(109-130502-A) The End of Cheap Fossil Fuels
NOAA Earth System Research Laboratory, 325 Broadway, Boulder, CO 80305; 303-497-6678, E-mail: firstname.lastname@example.org
An essential assumption underlying the Representative Concentration Pathways used by the Intergovernmental Panel on Climate Change (IPCC) for projections of climate forcing is that future emissions of CO2 are constrained only by socio economic processes, not by Earth’s resources. The assumption is that continuing technological progress will always be able to keep costs down. This view is shared by most economists. It may not hold up. The “easy” resources have already been exploited or are in decline, so that it takes a progressively larger up-front input of both energy and capital resources to develop new deposits that tend to be deeper, in more difficult environments, and smaller. Thus the larger investments may not last as long. Furthermore, not only the magnitude of deposits matters, but also the rate at which they can be extracted. Our current rate of extraction will likely be difficult to maintain at low cost with lower quality resources, and without causing serious environmental damage. Therefore we might expect cumulative CO2 emissions to be limited by resource limitations regardless of the climate change issue.
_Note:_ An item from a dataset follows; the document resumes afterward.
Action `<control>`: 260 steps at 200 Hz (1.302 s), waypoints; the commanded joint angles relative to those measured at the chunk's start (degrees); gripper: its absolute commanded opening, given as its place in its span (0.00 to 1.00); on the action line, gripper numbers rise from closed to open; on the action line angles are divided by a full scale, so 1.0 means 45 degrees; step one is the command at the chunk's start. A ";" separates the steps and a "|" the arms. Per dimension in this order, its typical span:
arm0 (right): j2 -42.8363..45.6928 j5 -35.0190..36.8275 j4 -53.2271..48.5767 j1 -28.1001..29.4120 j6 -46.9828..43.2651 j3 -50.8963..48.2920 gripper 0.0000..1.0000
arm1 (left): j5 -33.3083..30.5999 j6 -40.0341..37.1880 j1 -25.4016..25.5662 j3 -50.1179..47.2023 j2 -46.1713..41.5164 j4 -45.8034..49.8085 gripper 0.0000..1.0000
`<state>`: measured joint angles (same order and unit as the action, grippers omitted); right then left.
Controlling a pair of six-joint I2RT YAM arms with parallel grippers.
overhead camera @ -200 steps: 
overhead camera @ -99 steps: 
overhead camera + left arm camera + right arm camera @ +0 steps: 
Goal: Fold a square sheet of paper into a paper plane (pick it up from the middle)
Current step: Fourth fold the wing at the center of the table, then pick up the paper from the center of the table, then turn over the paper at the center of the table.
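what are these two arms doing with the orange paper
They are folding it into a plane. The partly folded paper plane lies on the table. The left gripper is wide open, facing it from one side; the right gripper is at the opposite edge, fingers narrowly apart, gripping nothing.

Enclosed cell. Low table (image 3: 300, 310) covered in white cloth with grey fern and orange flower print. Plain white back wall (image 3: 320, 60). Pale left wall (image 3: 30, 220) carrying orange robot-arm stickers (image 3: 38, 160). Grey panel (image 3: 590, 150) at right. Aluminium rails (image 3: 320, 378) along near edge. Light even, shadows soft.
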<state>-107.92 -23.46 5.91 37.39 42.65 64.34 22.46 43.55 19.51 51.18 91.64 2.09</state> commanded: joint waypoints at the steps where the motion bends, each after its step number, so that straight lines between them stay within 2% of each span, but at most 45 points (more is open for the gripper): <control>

Unfortunately, even with low emissions scenarios the longevity of CO2 in the atmosphere and oceans guarantees that climate change will add in a major way to the problems that our society faces.
Figure 1. Projected likely climate forcing by CO2 alone (black) in a resource-constrained world, and by all long-lived greenhouse gases until 2100 (red) assuming the lowest Representative Concentration Pathway used by the IPCC for the non-CO2 gases.